DRIVERS-2917 - Standardized Performance Testing of ODMs and Integrations #1828

NoahStapp · 2025-08-18T15:11:57Z

Please complete the following before merging:

Update changelog.
Test changes in at least one language driver.
Test these changes against all server versions and topologies (including standalone, replica set, and sharded
clusters).

Python Django implementation: mongodb/django-mongodb-backend#366.

Jibola · 2025-08-19T14:26:58Z

source/benchmarking/odm-data/flat-models/small_doc.json

@@ -0,0 +1 @@
+{"field1":"miNVpaKW","field2":"CS5VwrwN","field3":"Oq5Csk1w","field4":"ZPm57dhu","field5":"gxUpzIjg","field6":"Smo9whci","field7":"TW34kfzq","field8":55336395,"field9":41992681,"field10":72188733,"field11":46660880,"field12":3527055,"field13":74094448}


Jibola · 2025-08-21T20:22:32Z

source/benchmarking/odm-benchmarking.md

+
+### Benchmark Server
+
+The MongoDB ODM Performance Benchmark must be run against a standalone MongoDB server running the latest stable database


I think we can open up this to be a standalone or a replica set with a size of 1. (This is because some ODMs leverage transactions)

Using a replica set of size 1 makes more sense here, agreed.

Jibola · 2025-08-21T20:52:39Z

source/benchmarking/odm-benchmarking.md

+
+### Benchmark placement and scheduling
+
+The MongoDB ODM Performance Benchmark should be placed within the ODM's test directory as an independent test suite. Due


I still think we should leave an option for folks to create their own benchmarking repo if that helps out. I'm open to others take on this one seeing as I worry about maintainers not wanting a benchmark repo.

Jibola · 2025-08-21T20:53:03Z

source/benchmarking/odm-benchmarking.md

+to the relatively long runtime of the benchmarks, including them as part of an automated suite that runs against every
+PR is not recommended.
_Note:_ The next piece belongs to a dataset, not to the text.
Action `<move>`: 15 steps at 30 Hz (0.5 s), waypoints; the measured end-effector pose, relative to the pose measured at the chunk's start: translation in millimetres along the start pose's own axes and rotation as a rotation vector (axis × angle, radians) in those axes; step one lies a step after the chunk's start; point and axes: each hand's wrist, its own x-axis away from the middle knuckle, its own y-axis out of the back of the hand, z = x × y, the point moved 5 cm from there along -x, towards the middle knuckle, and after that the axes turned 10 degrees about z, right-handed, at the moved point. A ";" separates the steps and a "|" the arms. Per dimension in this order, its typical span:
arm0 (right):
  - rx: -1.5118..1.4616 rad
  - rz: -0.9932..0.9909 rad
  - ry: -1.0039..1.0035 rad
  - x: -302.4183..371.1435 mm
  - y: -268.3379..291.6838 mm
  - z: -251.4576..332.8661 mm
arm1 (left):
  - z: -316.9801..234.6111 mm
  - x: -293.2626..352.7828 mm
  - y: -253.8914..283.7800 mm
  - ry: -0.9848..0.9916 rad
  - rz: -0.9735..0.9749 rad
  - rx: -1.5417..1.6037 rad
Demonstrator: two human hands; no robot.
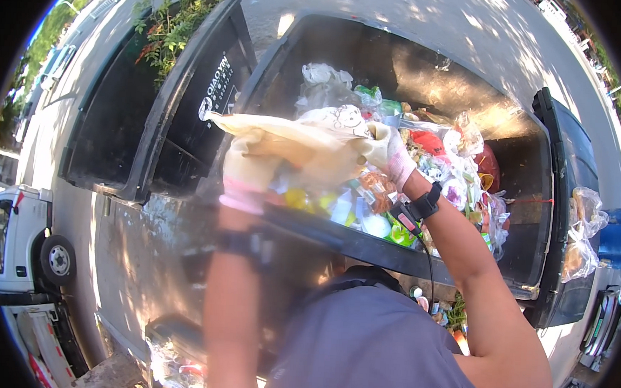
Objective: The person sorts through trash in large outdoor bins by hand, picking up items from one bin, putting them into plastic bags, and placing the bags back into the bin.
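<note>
A limp cream-coloured bag (299, 141), thin and partly see-through, is stretched between my two gloved hands above a dark open rubbish bin (350, 247). My right hand (388, 152), in a pale glove with a pink cuff, is closed on the bag's right end. My left hand (247, 173), gloved the same way, is at its left part; motion blurs the fingers, which seem closed on it. Below the hands lies mixed rubbish: clear plastic bags (325, 79), a red bag (429, 142), a brown netted bundle (377, 189) and crumpled wrappers.
Another dark bin (181, 110) stands at the left with a leafy plant (179, 18) over it. The open lid (572, 158) hangs at the right, a clear bag (583, 226) on it. A white truck (23, 242) stands far left. Litter (175, 366) lies at lower left.
</note>
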 end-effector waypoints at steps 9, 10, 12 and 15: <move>0.245 -0.273 -0.084 26.2 44.6 6.9 | 18.1 34.8 19.8 0.407 -0.659 0.767; 0.324 -0.328 -0.136 28.1 51.2 8.5 | 6.1 42.1 30.1 0.448 -0.783 0.648; 0.260 -0.358 -0.110 28.2 65.3 1.7 | 0.6 44.3 48.5 0.267 -0.869 0.370; 0.262 -0.341 -0.170 32.8 66.2 5.0 | -38.0 39.1 26.5 0.104 -0.730 0.087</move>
Instead, scheduling benchmark runs on a regular cadence is the recommended method of automating
+this suite of tests.
+


Per your suggestion earlier, we should include some new information about testing mainline usecases.

NoahStapp · 2025-08-21T21:22:26Z

source/benchmarking/odm-benchmarking.md

+As discussed earlier in this document, ODM feature sets vary significantly across libraries. Many ODMs have features
+unique to them or their niche in the wider ecosystem, which makes specifying concrete benchmark test cases for every
+possible API unfeasible. Instead, ODM authors should determine what mainline use cases of their library are not covered
+by the benchmarks specified above and expand this testing suite with additional benchmarks to cover those areas.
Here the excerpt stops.